DocumentOcr Component

Use the DocumentOcr component, available in Pega Robotic Automation in version 8.0 SP1 2006 and later, to convert documents that contain images into searchable text. The document can be an image, such as a faxed document, or a document that contains both text and images. This component can convert image files, PDF files, and Word documents.

Note: The image file types include .png, .jpeg, .bmp, .gif, and .tiff. Graphic file support is provided by ABBYY FineReader. For a comprehensive list of supported types, see Supported Image Formats.

Use the following methods with this component:

GetProcessToXmlConfig (requires 8.0 SP1 2016 or later)
ProcessToPdf
ProcessToText
ProcessToXml (requires 8.0 SP1 2016 or later)

GetProcessToXmlConfig

Use the GetProcessToXmlConfig method to produce information about the XML configuration. You can then pass that configuration information to the configXml parameter of the ProcessToXml method to change the way the output XML looks. This method returns an XML string that contains the configuration options.
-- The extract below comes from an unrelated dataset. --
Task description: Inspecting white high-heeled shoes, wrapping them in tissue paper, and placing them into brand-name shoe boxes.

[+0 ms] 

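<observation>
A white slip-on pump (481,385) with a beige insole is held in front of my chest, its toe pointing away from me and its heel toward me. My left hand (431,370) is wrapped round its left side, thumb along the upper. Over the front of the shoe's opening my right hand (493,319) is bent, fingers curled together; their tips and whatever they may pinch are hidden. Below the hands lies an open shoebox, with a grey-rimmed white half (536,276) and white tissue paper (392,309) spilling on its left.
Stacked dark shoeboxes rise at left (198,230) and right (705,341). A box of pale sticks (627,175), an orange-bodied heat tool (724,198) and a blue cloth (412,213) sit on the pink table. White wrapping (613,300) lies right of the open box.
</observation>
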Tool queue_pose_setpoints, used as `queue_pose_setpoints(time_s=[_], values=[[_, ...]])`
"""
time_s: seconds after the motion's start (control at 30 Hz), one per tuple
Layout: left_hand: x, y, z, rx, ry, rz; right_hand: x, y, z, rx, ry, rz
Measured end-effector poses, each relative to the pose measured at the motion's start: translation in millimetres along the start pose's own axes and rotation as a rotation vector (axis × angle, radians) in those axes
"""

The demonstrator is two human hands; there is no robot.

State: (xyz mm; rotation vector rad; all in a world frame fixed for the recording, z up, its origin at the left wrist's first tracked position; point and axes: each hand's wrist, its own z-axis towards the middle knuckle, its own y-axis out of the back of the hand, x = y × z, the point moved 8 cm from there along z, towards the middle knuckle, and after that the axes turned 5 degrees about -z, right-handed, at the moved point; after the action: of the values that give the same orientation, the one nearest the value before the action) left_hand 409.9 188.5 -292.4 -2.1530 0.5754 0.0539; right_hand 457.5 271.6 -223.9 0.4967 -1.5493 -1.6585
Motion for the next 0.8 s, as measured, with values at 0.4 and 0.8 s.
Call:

Note: The following parameter settings come from ABBYY FineReader and you can turn them on or off to alter the XML output. For example, you can have the output show an XML line per character found or, by changing attributes, you can have it output an XML line per line of text found.

You can include the following parameters:

Parameter	Description
writeCharAttributes	Include the character attributes.
dontWriteBlocksCoordinates	Omit the block coordinates.
writeExtendedCharAttributes	Include the extended character attributes.
writeOriginalImageCoordinates	Include the original image coordinates.
writeNameOfBlock	Include the name of the XML block.
writeCharacterFormatting	Include character formatting information.
writeParagraphStyles	Include paragraph style information.
writePagesByElements	Include the pages by element.
writeAsciiCharAttributes	Include the ASCII character attributes.
writeWordRecognitionVariants	Include word recognition variants.
writeCharRecognitionVariants	Include character recognition variants.
writeLogicalStructure	Include logical structure information.
writeFontStyles	Include font style information.
writeOneCharForTab	Use one character to indicate tabs.
checkResult	Check the results.

ProcessToPdf

Use the ProcessToPdf method to extract text from the images in the input file and output a PDF file. You can then use the PdfConnector or PdfViewer components to extract data from this PDF file. You can use this method with three or eight parameters. If you use this method with three parameters, the defaults are used for the other five parameters.

Number of parameters

Description

Output type

inputFile – (String) Enter the complete path and name of the file that you want to process. You can translate image files, PDF files (.pdf), and Word documents (.doc and .docx).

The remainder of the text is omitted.